1: Moving everything to SQLite

2: Using mostly JSON fields

Both started already a few years back and accelerated in 2025.

SQLite is just so nice and easy to deal with, with its no-daemon, one-file-per-db and one-type-per value approach.

And the JSON arrow functions make it a pleasure to work with flexible JSON data.

➕ show 4 replies

A1aM0 • yesterday at 7:56 AM

Pavlo is right to be skeptical about MCP security. The entire philosophy of MCP seems to be about maximizing context availability for the model, which stands in direct opposition to the principle of Least Privilege.

When you expose a database via a protocol designed for 'context', you aren't just exposing data; you're exposing the schema's complexity to an entity that handles ambiguity poorly. It feels like we're just reinventing SQL injection, but this time the injection comes from the system's own hallucinations rather than a malicious user.

➕ show 2 replies

cluckindan • today at 5:45 PM

”I still haven't met anybody who is actively using Dgraph.”

That’s because it is mostly used in national security and military applications in several countries.

p2hari • yesterday at 8:28 AM

The author mentions about it in the name change for edgeDb to gel. However, it could also have been added in the Acquisitions landscape. Gel joined vercel [1].

1. https://www.geldata.com/blog/gel-joins-vercel

➕ show 1 reply

felipelalli • yesterday at 7:06 PM

I think it's time for a big move towards immutable databases that weren't even mentioned in this article. I've already worked with Datomic and immudb: Datomic is very good, but extremely complex and exotic, difficult learning curve to achieve perfect tuning. immudb is definitely not ready for production and starts having problems with mere hundreds of thousands of records. There's nothing too serious yet.

ComputerGuru • yesterday at 10:34 PM

Pg18 is an absolutely fantastic release. Everyone flaks about the async IO worker support, but there’s so much more. Builtin Unicode locales, unique indexes/constraints/fks that can be added in unvalidated state, generated virtual (expression) columns, skip scans on btree indexes (absolutely huge), uuidv7 support, and so much more.

lvl155 • yesterday at 11:47 AM

I want to thank Andy and the entire DB Group at CMU. They’ve done a great job of making database accessible to so many people. They are world class.

➕ show 1 reply

zjaffee • yesterday at 5:34 PM

What an amazing set of articles, one thing that I think he's missed is the clear multi year trends.

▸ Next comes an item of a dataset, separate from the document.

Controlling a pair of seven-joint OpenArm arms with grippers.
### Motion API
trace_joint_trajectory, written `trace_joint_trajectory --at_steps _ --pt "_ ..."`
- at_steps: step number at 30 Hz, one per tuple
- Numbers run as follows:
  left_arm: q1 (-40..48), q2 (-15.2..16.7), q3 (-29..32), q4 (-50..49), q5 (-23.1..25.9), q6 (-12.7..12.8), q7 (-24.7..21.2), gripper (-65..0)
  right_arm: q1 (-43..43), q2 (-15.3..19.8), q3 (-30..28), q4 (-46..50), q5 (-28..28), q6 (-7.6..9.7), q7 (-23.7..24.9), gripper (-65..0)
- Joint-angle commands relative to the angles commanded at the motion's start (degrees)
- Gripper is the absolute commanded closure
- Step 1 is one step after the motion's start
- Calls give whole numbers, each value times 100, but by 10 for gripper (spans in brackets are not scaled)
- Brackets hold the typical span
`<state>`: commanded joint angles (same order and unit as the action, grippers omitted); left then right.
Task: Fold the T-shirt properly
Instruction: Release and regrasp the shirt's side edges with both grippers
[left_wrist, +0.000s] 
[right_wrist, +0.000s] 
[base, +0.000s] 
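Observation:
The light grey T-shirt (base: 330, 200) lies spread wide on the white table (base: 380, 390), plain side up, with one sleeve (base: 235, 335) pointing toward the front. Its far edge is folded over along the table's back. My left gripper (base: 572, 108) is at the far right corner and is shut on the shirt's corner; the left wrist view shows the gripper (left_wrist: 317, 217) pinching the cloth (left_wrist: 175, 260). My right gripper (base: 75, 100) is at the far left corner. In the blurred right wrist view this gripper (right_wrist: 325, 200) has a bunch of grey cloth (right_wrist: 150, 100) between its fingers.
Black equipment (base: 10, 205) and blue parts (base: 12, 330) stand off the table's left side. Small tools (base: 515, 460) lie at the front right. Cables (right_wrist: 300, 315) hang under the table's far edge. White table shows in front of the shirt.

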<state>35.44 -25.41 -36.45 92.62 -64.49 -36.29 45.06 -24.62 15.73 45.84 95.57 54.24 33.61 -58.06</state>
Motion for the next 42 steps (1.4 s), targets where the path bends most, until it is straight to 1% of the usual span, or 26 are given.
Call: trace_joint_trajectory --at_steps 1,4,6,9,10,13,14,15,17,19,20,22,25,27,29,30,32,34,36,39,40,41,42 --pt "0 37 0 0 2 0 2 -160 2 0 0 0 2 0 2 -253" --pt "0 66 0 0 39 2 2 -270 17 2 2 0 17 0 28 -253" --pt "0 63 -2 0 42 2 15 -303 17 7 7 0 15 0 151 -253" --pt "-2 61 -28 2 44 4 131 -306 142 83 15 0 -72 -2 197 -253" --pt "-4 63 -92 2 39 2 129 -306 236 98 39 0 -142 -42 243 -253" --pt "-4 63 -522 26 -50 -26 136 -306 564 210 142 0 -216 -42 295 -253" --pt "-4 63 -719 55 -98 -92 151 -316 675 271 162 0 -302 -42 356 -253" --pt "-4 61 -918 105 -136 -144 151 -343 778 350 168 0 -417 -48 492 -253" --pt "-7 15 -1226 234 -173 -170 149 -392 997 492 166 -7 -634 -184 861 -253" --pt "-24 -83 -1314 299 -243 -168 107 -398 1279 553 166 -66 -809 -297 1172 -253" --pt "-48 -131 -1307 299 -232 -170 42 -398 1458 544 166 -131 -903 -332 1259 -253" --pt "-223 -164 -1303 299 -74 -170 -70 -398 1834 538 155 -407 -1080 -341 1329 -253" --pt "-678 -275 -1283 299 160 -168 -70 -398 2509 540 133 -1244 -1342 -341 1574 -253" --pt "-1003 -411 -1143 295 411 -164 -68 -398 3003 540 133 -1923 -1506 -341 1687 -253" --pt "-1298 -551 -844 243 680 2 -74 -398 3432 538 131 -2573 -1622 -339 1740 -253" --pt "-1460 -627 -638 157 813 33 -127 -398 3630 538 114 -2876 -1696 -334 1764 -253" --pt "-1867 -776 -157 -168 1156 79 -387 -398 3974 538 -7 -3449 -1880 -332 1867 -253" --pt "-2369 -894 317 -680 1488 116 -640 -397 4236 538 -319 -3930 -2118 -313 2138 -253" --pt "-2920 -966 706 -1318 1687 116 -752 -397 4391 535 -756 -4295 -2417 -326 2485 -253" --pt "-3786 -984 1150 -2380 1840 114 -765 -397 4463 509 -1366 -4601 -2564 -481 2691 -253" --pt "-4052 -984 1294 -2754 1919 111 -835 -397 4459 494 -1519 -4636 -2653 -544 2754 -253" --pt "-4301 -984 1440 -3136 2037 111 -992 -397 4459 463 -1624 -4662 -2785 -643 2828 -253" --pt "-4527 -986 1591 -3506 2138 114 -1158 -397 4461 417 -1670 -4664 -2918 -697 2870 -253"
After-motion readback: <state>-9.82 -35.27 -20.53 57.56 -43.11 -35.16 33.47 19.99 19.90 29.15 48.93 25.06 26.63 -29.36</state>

Over the past 5 years there's been significant changes and several clear winners. Databricks and Snowflake have really demonstrated ability to stay resilient despite strong competition from cloud providers themselves, often through the privatization of what previously was open source. This is especially relevant given also the articles mentioning of how cloudera and hortonworks failed to make it.

I also think the quiet execution of databases like clickhouse have shown to be extremely impressive and have filled a niche that wasn't previously filled by an obvious solution.

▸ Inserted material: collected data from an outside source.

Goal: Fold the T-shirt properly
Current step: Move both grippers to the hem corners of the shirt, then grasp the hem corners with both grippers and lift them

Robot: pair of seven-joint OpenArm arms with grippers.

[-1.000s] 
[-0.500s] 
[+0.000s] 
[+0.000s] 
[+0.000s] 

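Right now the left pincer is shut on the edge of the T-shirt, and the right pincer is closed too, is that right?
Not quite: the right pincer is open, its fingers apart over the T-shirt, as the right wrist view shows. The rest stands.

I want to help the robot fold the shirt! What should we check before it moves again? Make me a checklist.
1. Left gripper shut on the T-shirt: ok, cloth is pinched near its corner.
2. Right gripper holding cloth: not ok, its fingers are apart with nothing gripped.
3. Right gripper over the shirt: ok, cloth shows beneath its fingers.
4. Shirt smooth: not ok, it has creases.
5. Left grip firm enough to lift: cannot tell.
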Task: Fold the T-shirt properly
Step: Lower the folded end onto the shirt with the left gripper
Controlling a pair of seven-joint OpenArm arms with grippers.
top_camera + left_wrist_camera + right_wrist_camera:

throw0101d • yesterday at 3:59 PM

Regarding distributed(-ish) Postgres, does anyone know if something like My/MariaSQL's multi-master Galera† is around for Pg:

> MariaDB Galera Cluster provides a synchronous replication system that uses an approach often called eager replication. In this model, nodes in a cluster synchronize with all other nodes by applying replicated updates as a single transaction. This means that when a transaction COMMITs, all nodes in the cluster have the same value. This process is accomplished using write-set replication through a group communication framework.

* https://mariadb.com/docs/galera-cluster/galera-architecture/...

This isn't necessarily about being "web scale", but having a first-party, fairly-automated replication solution would make HA easier for a number internal-only stuff much simpler.

† Yes, I am aware: https://aphyr.com/posts/327-jepsen-mariadb-galera-cluster

➕ show 1 reply

qinchencq • today at 10:29 AM

Was hoping to read about graph database, AI-related changes..., but didn't expect this: "I almost died in the spring semester...surprisingly hard to concentrate on important things like databases when you can't breathe." Hope Prof. Pavlo has been breathing better, stellar review.

backtogeek • yesterday at 11:40 AM

I can't believe that article has no mention of SQLite ??

➕ show 1 reply

jereze • yesterday at 1:28 PM

No mention of DuckDB? Surprising.

➕ show 2 replies

divan • yesterday at 2:49 PM

> Acquisitions ... Gel → Vercel

is a bit misleading. Gel (formerly EdgeDB) is sunsetting it's development. (extremely talented) Team joins Vercel to work on other stuff.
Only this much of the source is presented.